- PROBLEM REQUIREMENTS -
Find and copy each line of the data that includes "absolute".

- DATASET EXTRACT -
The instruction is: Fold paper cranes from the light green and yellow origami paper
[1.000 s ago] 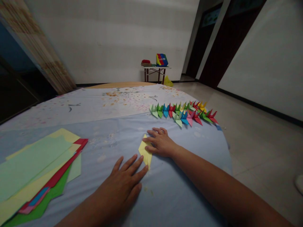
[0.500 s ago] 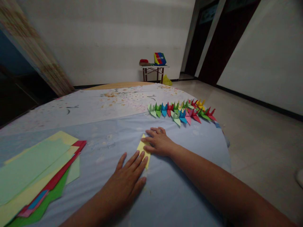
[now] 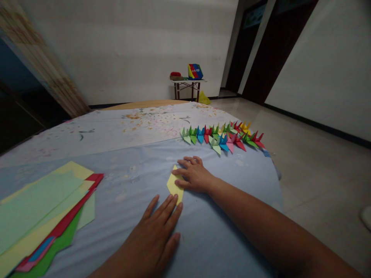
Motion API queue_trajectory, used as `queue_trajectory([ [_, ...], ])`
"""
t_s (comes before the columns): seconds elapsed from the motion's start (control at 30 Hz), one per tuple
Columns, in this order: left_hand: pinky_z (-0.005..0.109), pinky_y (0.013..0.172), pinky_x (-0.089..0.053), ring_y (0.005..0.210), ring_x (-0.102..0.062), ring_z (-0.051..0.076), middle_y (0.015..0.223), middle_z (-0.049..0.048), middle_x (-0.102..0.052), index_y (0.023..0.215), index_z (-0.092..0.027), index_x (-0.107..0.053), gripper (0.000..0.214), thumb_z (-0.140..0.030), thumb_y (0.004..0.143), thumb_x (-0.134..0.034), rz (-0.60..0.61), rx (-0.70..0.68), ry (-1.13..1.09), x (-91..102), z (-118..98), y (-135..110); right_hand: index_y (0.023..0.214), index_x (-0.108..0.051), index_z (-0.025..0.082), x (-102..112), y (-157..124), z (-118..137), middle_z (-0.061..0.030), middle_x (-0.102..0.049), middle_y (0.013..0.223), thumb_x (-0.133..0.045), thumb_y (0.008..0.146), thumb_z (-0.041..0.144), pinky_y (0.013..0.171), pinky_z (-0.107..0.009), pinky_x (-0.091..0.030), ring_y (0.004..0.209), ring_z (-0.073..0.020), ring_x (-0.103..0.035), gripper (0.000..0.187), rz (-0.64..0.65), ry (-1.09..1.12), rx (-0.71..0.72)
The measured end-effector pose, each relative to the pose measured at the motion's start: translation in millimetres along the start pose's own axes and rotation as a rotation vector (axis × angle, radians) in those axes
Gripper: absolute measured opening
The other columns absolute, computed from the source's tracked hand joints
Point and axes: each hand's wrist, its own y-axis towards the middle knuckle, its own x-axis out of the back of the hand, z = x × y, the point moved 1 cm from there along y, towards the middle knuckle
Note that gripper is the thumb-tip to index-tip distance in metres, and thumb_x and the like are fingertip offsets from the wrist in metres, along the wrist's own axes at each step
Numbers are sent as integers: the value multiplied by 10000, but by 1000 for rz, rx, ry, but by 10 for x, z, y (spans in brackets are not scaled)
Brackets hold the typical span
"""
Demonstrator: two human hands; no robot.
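Note:
A small folded piece of yellow paper (image 3: 173,186) lies flat on the blue tablecloth (image 3: 214,231), pointed at its far end. My right hand (image 3: 194,174) rests over its right side, fingers spread, covering part of that edge. From the near side, my left hand (image 3: 162,224) reaches in with fingers stretched out, the fingertips touching the paper's lower end. Both hands are open and press on the paper without gripping it. Beyond my right hand stand rows of folded paper cranes (image 3: 216,144) in green, blue, red, pink and yellow.
Loose coloured paper sheets (image 3: 43,200) are piled at the left. A white flowered cloth (image 3: 110,125) covers the far part of the table. Against the wall, a small side table (image 3: 188,82) holds a colourful bag (image 3: 195,72). The table's rounded edge is on the right.
My left hand has slid down toward me along the yellow paper, uncovering more of its left side. My right hand has stayed in nearly the same place.

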Motion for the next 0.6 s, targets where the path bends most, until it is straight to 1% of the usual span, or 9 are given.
queue_trajectory([
  [0.13, 429, 1063, -269, 1295, -335, 231, 1412, 75, -343, 1391, -218, -267, 497, -347, 917, -347, -34, -28, 4, 97, -95, -12, 1209, -527, 345, -1, -2, 3, -78, -401, 1372, -437, 834, 546, 1003, -514, -114, 1282, -298, -271, 435, -1, 8, 2],
  [0.2, 410, 1049, -301, 1276, -370, 232, 1390, 69, -382, 1376, -217, -310, 494, -362, 907, -366, -40, -27, -4, 158, -146, -21, 1211, -526, 343, 3, -2, 5, -75, -400, 1373, -438, 834, 544, 1006, -512, -108, 1284, -297, -265, 436, 5, 13, 0],
  [0.37, 361, 1021, -349, 1221, -449, 216, 1341, 42, -461, 1368, -238, -327, 519, -385, 879, -415, -34, -56, -69, 310, -249, -51, 1218, -520, 346, 9, 3, 9, -65, -387, 1384, -440, 833, 546, 1010, -510, -97, 1288, -295, -251, 441, 25, 15, -15],
  [0.47, 335, 1022, -348, 1173, -498, 196, 1296, 16, -524, 1367, -259, -332, 517, -403, 878, -419, -71, -89, -78, 338, -277, -44, 1222, -514, 350, 9, 5, 11, -70, -384, 1386, -433, 834, 549, 1008, -514, -102, 1289, -297, -254, 443, 34, 13, -14],
  [0.53, 358, 1032, -333, 1165, -500, 199, 1280, 11, -547, 1359, -259, -348, 508, -410, 880, -415, -116, -48, -50, 299, -258, -20, 1223, -512, 351, 11, 4, 11, -74, -387, 1383, -424, 837, 550, 1007, -515, -105, 1290, -296, -257, 443, 31, 12, -10],
  [0.6, 424, 1034, -312, 1195, -466, 232, 1300, 46, -529, 1346, -230, -375, 511, -436, 880, -405, -155, 66, 27, 214, -206, 13, 1222, -512, 351, 13, 2, 9, -76, -391, 1379, -421, 838, 551, 1007, -515, -107, 1290, -296, -259, 443, 25, 10, -5],
])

- EXERCISE RESPONSE -
Gripper: absolute measured opening
The other columns absolute, computed from the source's tracked hand joints

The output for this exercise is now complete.